## [Exercise aim]
From the entries below, pull out each line where "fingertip" appears.

## [Data shown]
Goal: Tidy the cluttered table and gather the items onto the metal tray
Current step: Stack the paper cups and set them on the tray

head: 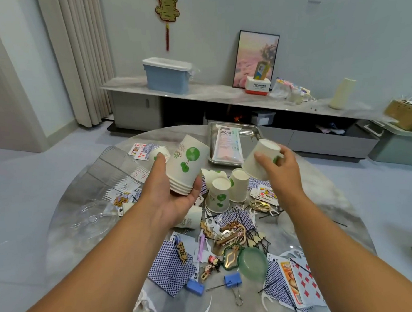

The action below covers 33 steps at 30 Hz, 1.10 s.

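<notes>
Nested stack of paper cups (186, 165) up off the table, mouth-end down in the left hand (176, 199), thumb along one side, fingers curled under the rims, bases tilted away toward the far edge. Single paper cup (261, 159) upside down in the right hand (280, 166), pinched round its wall between thumb and fingers, just beside the stack and level with its top. Looks like a nesting move coming: single cup over the stack's closed end. Risk here: both held at a tilt, so a crooked approach could jam the rim against the stack or crush the thin wall; too loose a left grip and the lowest cups could slide out of the nest onto the clutter. Below, three loose cups (219, 195) between the wrists, easily knocked over by a dropping hand. Metal tray (253, 131) further out at the table's far side, a flat packet (227, 144) already lying in it, well apart from the stack. Playing cards (169, 268), binder clip (233, 281), green dish (253, 263), hairpins and trinkets strewn across the near half, not yet gathered.
</notes>
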Each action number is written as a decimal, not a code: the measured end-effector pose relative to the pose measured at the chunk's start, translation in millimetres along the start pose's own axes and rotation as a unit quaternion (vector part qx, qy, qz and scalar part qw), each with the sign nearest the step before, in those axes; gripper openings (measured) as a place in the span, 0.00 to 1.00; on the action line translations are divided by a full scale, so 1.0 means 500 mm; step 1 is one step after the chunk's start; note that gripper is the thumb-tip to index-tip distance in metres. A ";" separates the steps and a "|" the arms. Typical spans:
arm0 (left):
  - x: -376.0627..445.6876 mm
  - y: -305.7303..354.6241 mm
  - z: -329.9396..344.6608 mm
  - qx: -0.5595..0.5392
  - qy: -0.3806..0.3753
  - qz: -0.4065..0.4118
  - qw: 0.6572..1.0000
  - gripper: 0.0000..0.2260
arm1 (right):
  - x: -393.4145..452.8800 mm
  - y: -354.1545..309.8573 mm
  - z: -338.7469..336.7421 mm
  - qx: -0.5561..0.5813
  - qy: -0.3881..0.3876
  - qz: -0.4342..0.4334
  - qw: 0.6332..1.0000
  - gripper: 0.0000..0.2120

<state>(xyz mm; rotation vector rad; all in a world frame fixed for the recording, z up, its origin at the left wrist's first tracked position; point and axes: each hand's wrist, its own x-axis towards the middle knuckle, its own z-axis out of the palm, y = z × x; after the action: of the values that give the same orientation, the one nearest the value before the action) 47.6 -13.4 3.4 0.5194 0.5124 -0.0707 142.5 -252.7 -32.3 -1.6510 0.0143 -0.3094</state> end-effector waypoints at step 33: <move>-0.004 0.046 -0.002 -0.043 -0.016 -0.008 0.999 0.22 | -0.013 0.034 0.080 -0.056 0.061 -0.125 0.989 0.27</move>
<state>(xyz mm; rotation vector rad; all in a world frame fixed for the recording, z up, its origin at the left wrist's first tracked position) 50.1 7.0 14.1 0.4295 0.4869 -0.0712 147.6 -214.1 -53.1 -1.7446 -0.0865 -0.6102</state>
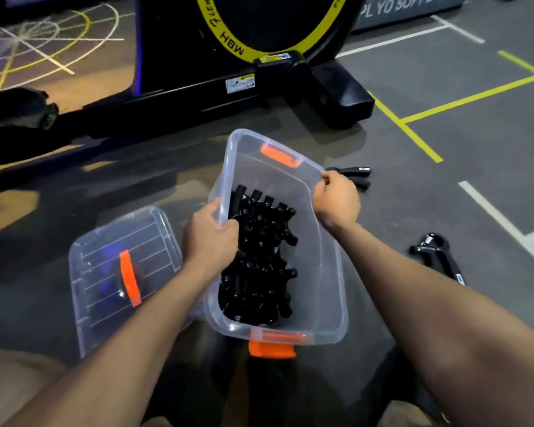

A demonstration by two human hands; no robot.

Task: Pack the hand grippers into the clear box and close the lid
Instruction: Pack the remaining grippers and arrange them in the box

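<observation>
gripping the clear box (327, 272) with both hands: left hand (211, 234) is closed over the left long rim, fingers curling inside, thumb outside; right hand (336, 200) is pinching the right rim near the far corner, fingers curled shut on the edge. box is sitting on the grey floor (444, 134) between the forearms, lid off.

counts: one box, one lid (105, 266), two loose hand grippers outside the box. first loose gripper (356, 174) is lying just beyond the right hand, partly hidden by it. second loose gripper (438, 254) is lying well out to the right of the right forearm.

packed grippers (259, 260) are piling in a black mass just right of the left hand, too tangled to count. lid is lying flat just left of the left forearm, clear with one orange handle. box is showing orange latches at near and far ends.
</observation>
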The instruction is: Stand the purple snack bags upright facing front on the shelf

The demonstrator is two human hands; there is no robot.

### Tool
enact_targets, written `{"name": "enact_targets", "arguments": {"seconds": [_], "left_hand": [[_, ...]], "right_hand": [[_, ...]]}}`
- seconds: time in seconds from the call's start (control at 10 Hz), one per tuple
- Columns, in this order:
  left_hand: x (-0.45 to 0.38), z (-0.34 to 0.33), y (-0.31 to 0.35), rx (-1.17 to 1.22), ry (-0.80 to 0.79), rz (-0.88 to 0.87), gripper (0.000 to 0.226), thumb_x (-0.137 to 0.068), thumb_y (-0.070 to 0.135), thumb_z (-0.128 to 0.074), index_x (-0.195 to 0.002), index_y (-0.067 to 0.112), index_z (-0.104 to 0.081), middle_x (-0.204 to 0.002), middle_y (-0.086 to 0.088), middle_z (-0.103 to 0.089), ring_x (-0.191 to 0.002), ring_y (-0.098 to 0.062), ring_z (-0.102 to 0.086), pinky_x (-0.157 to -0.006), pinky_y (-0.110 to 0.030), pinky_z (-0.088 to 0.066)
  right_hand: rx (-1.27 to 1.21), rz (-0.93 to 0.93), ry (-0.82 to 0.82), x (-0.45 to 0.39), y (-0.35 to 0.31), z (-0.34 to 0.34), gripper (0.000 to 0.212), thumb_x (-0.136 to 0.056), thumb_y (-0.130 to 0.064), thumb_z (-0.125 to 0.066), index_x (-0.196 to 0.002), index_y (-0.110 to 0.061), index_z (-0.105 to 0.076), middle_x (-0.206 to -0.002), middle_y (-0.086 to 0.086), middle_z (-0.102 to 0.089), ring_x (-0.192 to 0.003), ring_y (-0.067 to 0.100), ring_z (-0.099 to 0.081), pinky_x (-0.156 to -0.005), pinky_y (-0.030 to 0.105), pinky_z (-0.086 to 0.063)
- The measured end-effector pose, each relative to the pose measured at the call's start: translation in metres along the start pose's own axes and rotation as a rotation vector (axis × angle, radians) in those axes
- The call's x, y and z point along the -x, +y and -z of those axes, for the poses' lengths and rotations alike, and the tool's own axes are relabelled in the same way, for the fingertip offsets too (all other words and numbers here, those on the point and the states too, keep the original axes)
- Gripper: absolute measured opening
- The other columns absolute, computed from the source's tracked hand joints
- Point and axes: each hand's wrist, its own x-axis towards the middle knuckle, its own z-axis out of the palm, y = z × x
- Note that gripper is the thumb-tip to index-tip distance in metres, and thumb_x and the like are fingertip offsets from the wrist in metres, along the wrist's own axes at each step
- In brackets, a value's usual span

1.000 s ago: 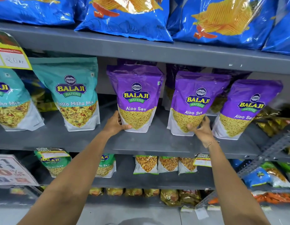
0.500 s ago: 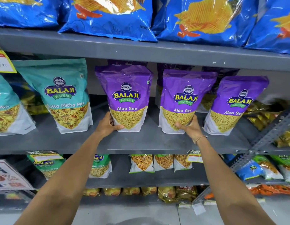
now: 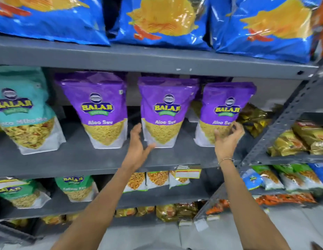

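Three purple Aloo Sev bags stand upright, labels forward, on the grey middle shelf [image 3: 75, 159]: a left bag [image 3: 97, 109], a middle bag [image 3: 166, 110] and a right bag [image 3: 225, 112]. More purple bags show dimly behind them. My left hand [image 3: 139, 147] is spread open at the lower left corner of the middle bag, thumb near its base. My right hand [image 3: 227, 141] has its fingers curled on the lower front of the right bag.
A teal Balaji bag [image 3: 21, 112] stands left of the purple ones. Blue chip bags [image 3: 162, 20] fill the shelf above. Gold packets [image 3: 254, 121] lie right of the purple row, beside a perforated grey upright [image 3: 290, 112]. Smaller snack bags sit on lower shelves.
My left hand left the left bag and moved to the middle bag. My right hand moved from the middle bag to the right bag. The view shifted right.
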Motion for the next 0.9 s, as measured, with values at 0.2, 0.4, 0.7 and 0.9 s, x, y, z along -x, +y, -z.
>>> {"name": "enact_targets", "arguments": {"seconds": [0.2,0.4,0.7,0.9], "left_hand": [[-0.040,-0.033,0.009,0.051,0.069,0.172,0.122,-0.062,0.007,-0.085,-0.144,-0.003,0.006,-0.145,-0.006,-0.028,-0.130,-0.005,-0.031,-0.091,0.003,-0.026],[-0.045,-0.033,-0.011,-0.149,0.119,0.325,0.085,-0.064,0.032,-0.085,-0.128,0.007,-0.034,-0.114,0.001,-0.051,-0.105,-0.017,-0.050,-0.083,-0.028,-0.038],[-0.043,-0.036,-0.005,-0.165,0.111,0.373,0.085,-0.068,0.031,-0.082,-0.131,0.009,-0.031,-0.114,0.004,-0.049,-0.104,-0.016,-0.048,-0.085,-0.030,-0.039],[-0.018,-0.045,0.015,-0.040,0.214,0.297,0.104,-0.077,0.039,-0.073,-0.149,0.010,-0.003,-0.156,-0.004,-0.020,-0.140,-0.018,-0.025,-0.110,-0.037,-0.030]], "right_hand": [[-0.003,-0.276,-0.633,-0.060,0.035,0.035,0.089,-0.082,0.001,-0.065,-0.145,-0.011,-0.003,-0.151,0.012,-0.028,-0.125,0.016,-0.038,-0.103,0.025,-0.043],[-0.031,-0.392,-0.654,-0.069,0.058,0.029,0.075,-0.072,0.010,-0.072,-0.130,-0.001,-0.026,-0.124,0.010,-0.049,-0.112,0.019,-0.048,-0.105,0.047,-0.041],[-0.054,-0.326,-0.637,-0.062,0.062,0.017,0.079,-0.064,0.008,-0.079,-0.127,0.000,-0.031,-0.131,0.021,-0.052,-0.109,0.021,-0.053,-0.086,0.025,-0.047],[0.030,-0.271,-0.571,-0.045,0.050,0.023,0.101,-0.068,-0.021,-0.082,-0.141,-0.007,-0.014,-0.144,0.010,-0.031,-0.134,0.025,-0.034,-0.107,0.037,-0.035]]}}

## [Result of the exercise]
- The call's x, y and z point along the -x, +y and -z of those axes, for the poses' lengths and rotations alike, and the tool's own axes are relabelled in the same way, for the fingertip offsets too (all other words and numbers here, those on the point and the states too, keep the original axes)
- Note that gripper is the thumb-tip to index-tip distance in metres, and thumb_x and the like are fingertip offsets from the wrist in metres, along the wrist's own axes at each step

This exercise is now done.